The problem = Once a line is found to contain "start", copy it out of the listing.

════════════════

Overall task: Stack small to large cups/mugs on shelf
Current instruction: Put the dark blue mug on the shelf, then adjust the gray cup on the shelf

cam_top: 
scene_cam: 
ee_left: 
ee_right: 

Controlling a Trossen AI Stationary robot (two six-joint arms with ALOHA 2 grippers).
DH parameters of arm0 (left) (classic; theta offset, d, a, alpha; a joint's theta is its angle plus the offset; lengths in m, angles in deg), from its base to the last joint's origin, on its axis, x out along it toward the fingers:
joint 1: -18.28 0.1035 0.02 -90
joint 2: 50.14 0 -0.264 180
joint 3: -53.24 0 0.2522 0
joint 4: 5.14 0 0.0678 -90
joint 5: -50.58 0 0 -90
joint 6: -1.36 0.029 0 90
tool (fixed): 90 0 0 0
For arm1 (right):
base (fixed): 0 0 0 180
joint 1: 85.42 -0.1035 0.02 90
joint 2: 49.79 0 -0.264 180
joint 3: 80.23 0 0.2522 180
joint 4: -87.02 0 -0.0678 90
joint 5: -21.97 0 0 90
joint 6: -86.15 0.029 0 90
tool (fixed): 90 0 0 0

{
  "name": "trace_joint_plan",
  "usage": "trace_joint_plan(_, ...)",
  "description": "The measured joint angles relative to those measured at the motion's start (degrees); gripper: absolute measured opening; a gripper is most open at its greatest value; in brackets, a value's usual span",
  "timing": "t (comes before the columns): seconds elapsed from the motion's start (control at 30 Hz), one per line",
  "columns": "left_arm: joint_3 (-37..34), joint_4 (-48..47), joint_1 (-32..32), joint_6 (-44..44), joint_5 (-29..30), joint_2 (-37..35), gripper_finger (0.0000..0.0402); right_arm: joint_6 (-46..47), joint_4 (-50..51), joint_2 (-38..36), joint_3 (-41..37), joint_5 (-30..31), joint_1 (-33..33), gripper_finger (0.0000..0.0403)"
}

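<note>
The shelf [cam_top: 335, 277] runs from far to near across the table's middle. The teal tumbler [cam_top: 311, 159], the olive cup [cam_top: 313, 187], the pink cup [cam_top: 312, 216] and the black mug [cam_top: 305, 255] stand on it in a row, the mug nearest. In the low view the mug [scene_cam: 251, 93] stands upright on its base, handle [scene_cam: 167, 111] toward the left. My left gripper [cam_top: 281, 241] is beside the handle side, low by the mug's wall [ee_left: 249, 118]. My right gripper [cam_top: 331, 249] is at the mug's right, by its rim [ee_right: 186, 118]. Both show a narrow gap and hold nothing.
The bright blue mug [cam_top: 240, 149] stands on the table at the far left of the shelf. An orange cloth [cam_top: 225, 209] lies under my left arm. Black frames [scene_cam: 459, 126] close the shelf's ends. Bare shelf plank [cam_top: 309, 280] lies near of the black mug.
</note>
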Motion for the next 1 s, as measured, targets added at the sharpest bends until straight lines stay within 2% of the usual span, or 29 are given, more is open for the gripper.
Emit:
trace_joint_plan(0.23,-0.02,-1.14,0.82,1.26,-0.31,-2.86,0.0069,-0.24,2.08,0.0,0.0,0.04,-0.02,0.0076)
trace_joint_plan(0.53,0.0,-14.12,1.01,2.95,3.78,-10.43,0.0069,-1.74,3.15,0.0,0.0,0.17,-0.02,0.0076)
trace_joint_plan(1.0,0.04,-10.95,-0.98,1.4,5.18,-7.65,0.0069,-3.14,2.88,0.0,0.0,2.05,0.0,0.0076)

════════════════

Written answer =
  "description": "The measured joint angles relative to those measured at the motion's start (degrees); gripper: absolute measured opening; a gripper is most open at its greatest value; in brackets, a value's usual span",
  "timing": "t (comes before the columns): seconds elapsed from the motion's start (control at 30 Hz), one per line",

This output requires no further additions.